Sui Jianguo came to sculpture in the 1980s, at an age when the medium was still predominantly used for public realist monuments in China. This solo exhibition is a selective retrospective looking back at his work since 1987, the year he moved from Shandong to Beijing – and it is a career worth mapping. Sui is an artist who has long influenced trends in Chinese sculpture, and he remains a key figure as the head of the sculpture department at China’s Central Academy of Fine Arts (CAFA).

The selection on display here represents his artistic career fluently and beautifully without overcrowding the space. Seen together, the threads that the artist has been pulling at throughout his career become apparent. His exploration of form, and interest in expressing force by combining different materials in his sculpture, emerge to the fore.
 
In the first hall stand classical plaster figures based on traditional Greek sculptures made by Sui’s students, but very quickly we move into more abstract and tactile territory. ‘Earthly Force’ (1992-1994) is a series of stones wrapped in industrial metal cords, strewn across the floor. The dinosaur-egg-sized rocks seem to push out against the rusting nets.

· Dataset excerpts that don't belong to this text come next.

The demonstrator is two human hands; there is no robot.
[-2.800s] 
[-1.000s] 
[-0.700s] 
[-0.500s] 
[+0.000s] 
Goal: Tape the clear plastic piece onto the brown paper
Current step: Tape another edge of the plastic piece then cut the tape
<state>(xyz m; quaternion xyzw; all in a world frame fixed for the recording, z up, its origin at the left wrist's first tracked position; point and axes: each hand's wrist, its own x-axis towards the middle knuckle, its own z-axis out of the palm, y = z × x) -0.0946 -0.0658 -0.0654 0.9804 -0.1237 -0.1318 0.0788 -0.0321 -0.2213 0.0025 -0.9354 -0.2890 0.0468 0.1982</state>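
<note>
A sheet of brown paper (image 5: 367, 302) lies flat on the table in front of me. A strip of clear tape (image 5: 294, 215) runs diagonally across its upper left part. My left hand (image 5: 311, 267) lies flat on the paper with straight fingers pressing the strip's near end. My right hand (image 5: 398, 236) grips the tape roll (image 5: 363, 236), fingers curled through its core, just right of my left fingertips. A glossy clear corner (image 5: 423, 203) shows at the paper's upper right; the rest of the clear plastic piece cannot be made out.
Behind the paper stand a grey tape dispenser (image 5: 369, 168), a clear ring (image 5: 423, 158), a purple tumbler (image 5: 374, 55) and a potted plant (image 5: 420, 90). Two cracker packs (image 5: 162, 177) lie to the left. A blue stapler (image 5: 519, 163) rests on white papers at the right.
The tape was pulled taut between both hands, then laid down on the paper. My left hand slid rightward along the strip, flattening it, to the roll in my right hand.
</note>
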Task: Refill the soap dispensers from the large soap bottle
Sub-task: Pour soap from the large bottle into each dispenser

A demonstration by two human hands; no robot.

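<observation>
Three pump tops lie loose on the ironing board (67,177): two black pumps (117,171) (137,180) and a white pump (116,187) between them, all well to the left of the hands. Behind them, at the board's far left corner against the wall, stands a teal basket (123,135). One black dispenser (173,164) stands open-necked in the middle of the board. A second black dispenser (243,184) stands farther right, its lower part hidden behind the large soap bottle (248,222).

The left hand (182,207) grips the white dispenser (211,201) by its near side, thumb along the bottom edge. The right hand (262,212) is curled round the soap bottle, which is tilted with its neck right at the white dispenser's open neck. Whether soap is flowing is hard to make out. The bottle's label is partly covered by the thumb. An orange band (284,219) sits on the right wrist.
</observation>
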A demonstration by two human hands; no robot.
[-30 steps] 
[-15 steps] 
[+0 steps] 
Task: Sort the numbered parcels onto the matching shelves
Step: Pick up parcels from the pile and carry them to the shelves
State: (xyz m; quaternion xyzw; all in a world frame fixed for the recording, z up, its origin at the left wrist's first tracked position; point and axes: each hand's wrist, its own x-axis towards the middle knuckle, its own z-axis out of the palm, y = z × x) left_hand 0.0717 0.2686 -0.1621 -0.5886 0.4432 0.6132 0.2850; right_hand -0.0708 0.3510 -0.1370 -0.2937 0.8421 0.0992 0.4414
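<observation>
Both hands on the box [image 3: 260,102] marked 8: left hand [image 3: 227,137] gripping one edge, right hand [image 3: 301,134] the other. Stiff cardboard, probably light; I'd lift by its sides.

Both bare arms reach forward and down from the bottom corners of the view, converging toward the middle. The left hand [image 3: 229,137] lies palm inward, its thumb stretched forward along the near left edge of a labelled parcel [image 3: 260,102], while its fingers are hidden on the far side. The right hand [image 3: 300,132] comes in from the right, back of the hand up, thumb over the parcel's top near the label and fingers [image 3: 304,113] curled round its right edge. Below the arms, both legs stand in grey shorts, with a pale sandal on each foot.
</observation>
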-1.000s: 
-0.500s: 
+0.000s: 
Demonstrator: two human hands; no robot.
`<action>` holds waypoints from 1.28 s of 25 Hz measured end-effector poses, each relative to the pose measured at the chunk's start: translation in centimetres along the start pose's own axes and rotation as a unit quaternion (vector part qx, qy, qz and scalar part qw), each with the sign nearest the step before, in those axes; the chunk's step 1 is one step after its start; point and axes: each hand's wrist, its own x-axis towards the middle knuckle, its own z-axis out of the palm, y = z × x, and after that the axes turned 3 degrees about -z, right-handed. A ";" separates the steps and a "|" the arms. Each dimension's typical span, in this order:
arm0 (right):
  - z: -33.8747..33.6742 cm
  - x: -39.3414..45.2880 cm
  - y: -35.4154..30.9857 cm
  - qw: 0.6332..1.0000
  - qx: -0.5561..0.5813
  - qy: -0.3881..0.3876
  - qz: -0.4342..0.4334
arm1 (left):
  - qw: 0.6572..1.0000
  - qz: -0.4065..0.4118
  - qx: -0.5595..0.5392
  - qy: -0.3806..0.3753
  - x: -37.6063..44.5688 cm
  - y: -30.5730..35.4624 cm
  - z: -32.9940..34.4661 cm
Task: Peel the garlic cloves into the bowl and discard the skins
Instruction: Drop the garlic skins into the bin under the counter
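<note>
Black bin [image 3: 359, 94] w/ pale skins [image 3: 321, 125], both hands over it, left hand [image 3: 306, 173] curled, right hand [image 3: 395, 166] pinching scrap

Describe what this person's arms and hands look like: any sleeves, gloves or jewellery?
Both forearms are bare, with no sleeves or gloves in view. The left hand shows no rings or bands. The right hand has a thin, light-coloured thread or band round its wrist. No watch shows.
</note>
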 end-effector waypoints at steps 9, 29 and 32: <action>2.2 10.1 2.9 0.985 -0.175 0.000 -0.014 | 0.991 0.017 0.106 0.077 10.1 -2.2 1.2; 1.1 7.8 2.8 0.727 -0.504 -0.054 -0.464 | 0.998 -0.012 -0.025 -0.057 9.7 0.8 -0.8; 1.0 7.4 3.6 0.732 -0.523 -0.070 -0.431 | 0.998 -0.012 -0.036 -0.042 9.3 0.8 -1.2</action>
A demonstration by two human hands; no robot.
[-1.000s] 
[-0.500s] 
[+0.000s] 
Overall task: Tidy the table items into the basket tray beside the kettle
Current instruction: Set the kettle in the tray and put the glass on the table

Another work that has been well represented is ‘Legacy Mantle’, conceived during the handover of Hong Kong to China in 1997. The empty sculpture of a ‘Mao Suit’, as it is often dubbed, represents China as a shell, in which different leaders, regions and ideologies can be exchanged to fill an externally unchanging uniform. Here, the first version of this work is imposingly large, accompanied by a small maquette and deserving of the space it takes up.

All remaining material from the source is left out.